When the Rev. Russell Moore was a Baptist boy in Mississippi, he knew the culture around him had lots of unwritten rules.
Dogs didn't live in the house. Women didn't chew tobacco in public and men didn't chew at church or in funerals. Tattoos were forbidden and scary.
So he was scandalized one Sunday when a man came to church sporting a tattoo of a naked lady and propped his arm on the pew for all to see. To the young Moore's surprise, his grandmother whispered that this was good news -- because the man's wife had long been trying to get him into church.
Moore recalled his grandmother saying: "He's not trying to be rude, honey. He just doesn't know Jesus yet."
In a way, that's where Southern Baptists are right now, said Moore, in a pastors' conference sermon before the recent national Southern Baptist Convention in Columbus, Ohio. Baptists are struggling to relate to real people who live in a changing culture that frightens, or even angers, lots of church people.
"For a long time … in certain parts of this country, baptism was kind of a Bible Belt bar mitzvah," said Moore, who leads the SBC's Ethics and Religious Liberty Commission in Washington, D.C. "You needed a Christian identity, you needed a church identity, in order to make it as a good American, in order to be part of the culture around you. Those days are over."
Moore's words in recent weeks -- in pulpits and mass media -- have offered fresh evidence that some leaders of America's largest Protestant flock realize the cultural ground is shifting in America, including their once safe base in the South.

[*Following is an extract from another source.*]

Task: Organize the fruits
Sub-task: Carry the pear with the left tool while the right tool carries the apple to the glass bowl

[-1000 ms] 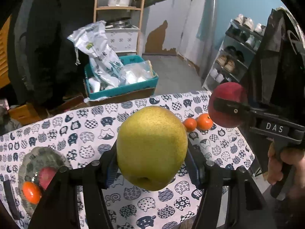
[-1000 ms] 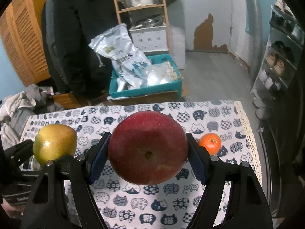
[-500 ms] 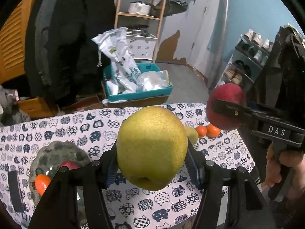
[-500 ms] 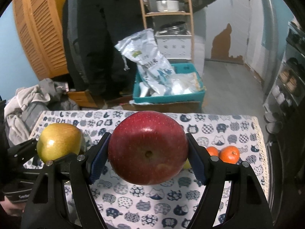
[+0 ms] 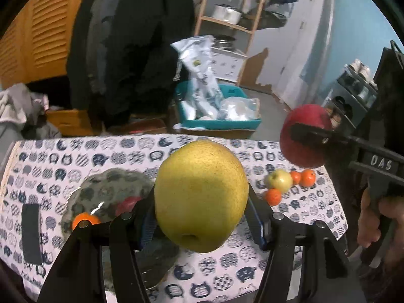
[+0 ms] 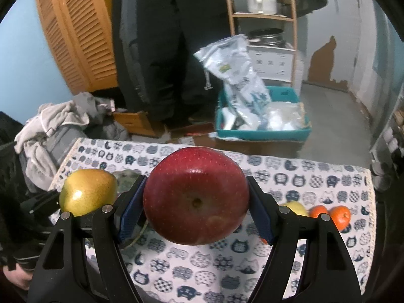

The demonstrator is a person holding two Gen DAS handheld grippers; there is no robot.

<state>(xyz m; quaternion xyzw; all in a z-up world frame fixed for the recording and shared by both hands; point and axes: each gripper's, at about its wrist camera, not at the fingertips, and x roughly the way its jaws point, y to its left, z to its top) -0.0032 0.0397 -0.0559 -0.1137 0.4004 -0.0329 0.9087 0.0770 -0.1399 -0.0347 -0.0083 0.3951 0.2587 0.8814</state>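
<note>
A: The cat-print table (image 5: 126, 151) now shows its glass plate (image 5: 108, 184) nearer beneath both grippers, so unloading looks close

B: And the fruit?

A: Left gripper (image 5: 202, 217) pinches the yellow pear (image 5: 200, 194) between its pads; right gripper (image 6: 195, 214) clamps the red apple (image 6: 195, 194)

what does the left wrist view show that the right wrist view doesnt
Only the left wrist view shows the glass plate's contents, a small orange and a red fruit, plus a third orange by the loose pile. Only the right wrist view shows the grey clothes heap fully. Both show the yellow pear, the red apple and the cat-print tablecloth.
</note>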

For a generation or two, SBC leaders have struggled to come to terms with the implications of that word "Southern" in their brand. Finally, in 2012, the convention voted to stick with its
historic name, even with its Civil War-era baggage. The SBC did offer churches the option of putting "Great Commission Baptists" on church signs instead, a name linked to the New Testament call to reach out and make new disciples.
But there's the rub. The American mission field keeps changing. Meanwhile, the SBC has suffered through nearly a decade of slow decline in membership and church attendance. Baptisms have declined for three consecutive years, a painful trend for Christians who stress evangelism.
Nevertheless, Moore said it's good that the cozy illusions of the old Bible Belt are dead. Using a blunt metaphor from the pop-culture past, he stressed: "Mayberry leads to hell, just like Gomorrah does."
The "messengers" assembled in Columbus also discussed the SBC's attempts to move forward on old issues linked to race. In 1993, the convention passed an historic resolution acknowledging, "Our relationship to African-Americans has been hindered from the beginning by the role that slavery played in the formation of the Southern Baptist Convention," while apologizing and repenting for "condoning and/or perpetuating individual and systemic racism in our lifetime."
Still, while the rapidly growing number of black and Latino churches is now a bright spot in SBC life, a report to the convention confessed that of the "249 individuals nominated and elected to serve on the Executive Committee since 1996, no more than eight were from non-Anglo racial or ethnic groups."
Later, after the shooting of nine worshipers at Emanuel African Methodist Episcopal Church in Charleston, S.C., Moore drew yet another line in the Southern sand. The Confederate Battle Flag, he argued in an online essay, has long been a symbol used to "enslave the little brothers and sisters of Jesus, to bomb little girls in church buildings, to terrorize preachers of the gospel and their families with burning crosses on front lawns by night. … The cross and the Confederate flag cannot co-exist without one setting the other on fire."
Here's the bottom line, said Moore, in remarks to the full convention: There was a time when Baptists were "comfortable in our culture, or at least in the little cocoons we could build within it." The convention's leaders, he added, were even tempted to "speak of a 'Southern Baptist Zion,' referring to the states beneath the Mason-Dixon line.
"Those days are over, and not a moment too soon. Baptist Christianity just doesn't do well as a water-carrier for anybody's civil religion."